Already we have seen how Chizik’s inconsistent behavior and lack of discipline underscored the ongoing saga of his final disastrous season in 2012.  To fully appreciate how specifically Chizik predicted his Auburn squad’s dismal performance due to his discipline failures we must return to a previously mentioned speech. Because he delivered this talk to a prominent quarterback club at the peak of his success in September of 2011 (see previous article “A coach retreats from success”), the importance of his statement cannot be overstressed.  At the time his team had barely won its first two games but still boasted the longest winning streak in the country.

He provides a rich story—as his unconscious super intelligence speaks—which we can only fully appreciate in retrospect.

‘Blue’ makes a mess
You won’t believe this story. In a memorable humorous anecdote he told his audience about his kids’ new puppy named Blue. Chizik described how the new dog was peeing and pooping everywhere and that he had announced to the family that he wasn’t going to clean up Blue’s mess.  Remember, these are his thoughts which originated from his own deeper mind quick-reading him in the blink of an eye.

Get the big picture—Chizik was not going to discipline some young family “member.” In other words, he could see deep down that he was not going to bother to discipline his team even when they had accidents and made tons of mistakes.

Indeed the team and its fans would soon be blue exactly like the color of their jerseys. As though to emphasize the point, Chizik unconsciously told a similar story in his book recently released at the time in which he described his kids bringing another family pet to a practice. This dog, too, ended up pooping on the football field.

Chizik was confessing that he would soil Auburn’s long tradition on its own field, that in a nutshell the next two seasons would be “one big accident” and he would unconsciously be dogging it. The story would truly be funny if it weren’t so sad.

You can readily see how the right-brain language of imagery creates the real power in a story versus the weaker literal version from the left brain. After it’s all over Chizik can say “I didn’t meet expectations” (left brain) or he can unconsciously paint the right-brain word picture in the story of the pet puppy, Blue.
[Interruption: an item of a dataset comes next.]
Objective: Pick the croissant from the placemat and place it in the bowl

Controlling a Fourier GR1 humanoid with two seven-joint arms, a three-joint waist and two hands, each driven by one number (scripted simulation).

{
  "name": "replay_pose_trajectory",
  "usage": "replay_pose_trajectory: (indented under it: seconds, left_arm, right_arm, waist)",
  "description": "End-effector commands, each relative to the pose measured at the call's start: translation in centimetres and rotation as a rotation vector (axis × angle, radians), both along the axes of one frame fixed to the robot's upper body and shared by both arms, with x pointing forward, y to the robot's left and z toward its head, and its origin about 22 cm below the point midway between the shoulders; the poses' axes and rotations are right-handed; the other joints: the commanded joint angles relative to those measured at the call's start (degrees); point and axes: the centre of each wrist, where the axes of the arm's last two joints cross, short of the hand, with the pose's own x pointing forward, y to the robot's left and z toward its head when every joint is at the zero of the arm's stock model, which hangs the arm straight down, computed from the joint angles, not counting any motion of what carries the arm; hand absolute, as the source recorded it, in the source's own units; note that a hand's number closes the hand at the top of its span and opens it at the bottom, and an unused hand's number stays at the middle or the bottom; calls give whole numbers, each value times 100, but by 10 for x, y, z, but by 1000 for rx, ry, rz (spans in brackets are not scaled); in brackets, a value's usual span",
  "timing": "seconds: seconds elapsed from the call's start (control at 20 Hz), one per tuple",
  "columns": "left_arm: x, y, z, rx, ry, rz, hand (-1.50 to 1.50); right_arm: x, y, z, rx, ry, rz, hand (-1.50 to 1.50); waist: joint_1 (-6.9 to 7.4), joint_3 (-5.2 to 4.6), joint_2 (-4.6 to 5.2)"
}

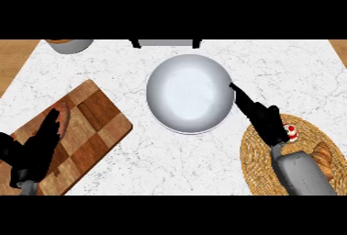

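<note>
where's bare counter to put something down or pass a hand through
Widest bare counter: below the bowl, between cutting board and placemat. Also free: the top right corner, above the placemat. Crowded: the placemat, with croissant and right hand; the left hand is over the board.

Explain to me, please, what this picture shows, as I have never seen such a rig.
This single view comes from the robot's head, looking steeply down at a white marble counter. Its two grey forearms end in black hands. The left hand is open above a chequered wooden cutting board. The right hand, above a round woven placemat, points straight fingers at a round grey bowl. The brown croissant lies on the placemat, partly behind that forearm. Neither hand holds anything.
</note>
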Motion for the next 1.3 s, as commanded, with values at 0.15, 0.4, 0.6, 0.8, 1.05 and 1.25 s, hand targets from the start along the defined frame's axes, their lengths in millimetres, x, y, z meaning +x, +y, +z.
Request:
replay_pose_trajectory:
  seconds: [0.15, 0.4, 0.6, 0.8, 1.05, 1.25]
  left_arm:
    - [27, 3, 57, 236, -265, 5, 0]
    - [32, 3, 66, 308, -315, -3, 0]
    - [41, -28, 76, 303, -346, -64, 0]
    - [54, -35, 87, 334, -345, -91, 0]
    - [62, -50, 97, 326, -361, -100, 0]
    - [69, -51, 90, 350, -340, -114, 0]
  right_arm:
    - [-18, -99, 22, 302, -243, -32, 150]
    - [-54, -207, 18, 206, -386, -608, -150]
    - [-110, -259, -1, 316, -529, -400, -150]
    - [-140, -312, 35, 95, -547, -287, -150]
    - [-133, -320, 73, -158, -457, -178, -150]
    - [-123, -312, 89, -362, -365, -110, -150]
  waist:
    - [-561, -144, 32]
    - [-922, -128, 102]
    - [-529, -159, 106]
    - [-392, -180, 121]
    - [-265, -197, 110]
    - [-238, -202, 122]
How perfectly these two canine capers fit Chizik’s behavior over his last two seasons.  The former disciplinarian became progressively undisciplined himself and failed to discipline his players. Secretly Auburn had a new coach and didn’t know it. Indeed, the second Gene Chizik had appeared.

From that point in September 2011 following his story about Blue, Chizik’s record over the remaining two years would be 9 and 14. Increasingly fans and sportswriters and even his players could see his lack of discipline. Everyone could see it except for Chizik who had a huge blind spot around the messes he continually created.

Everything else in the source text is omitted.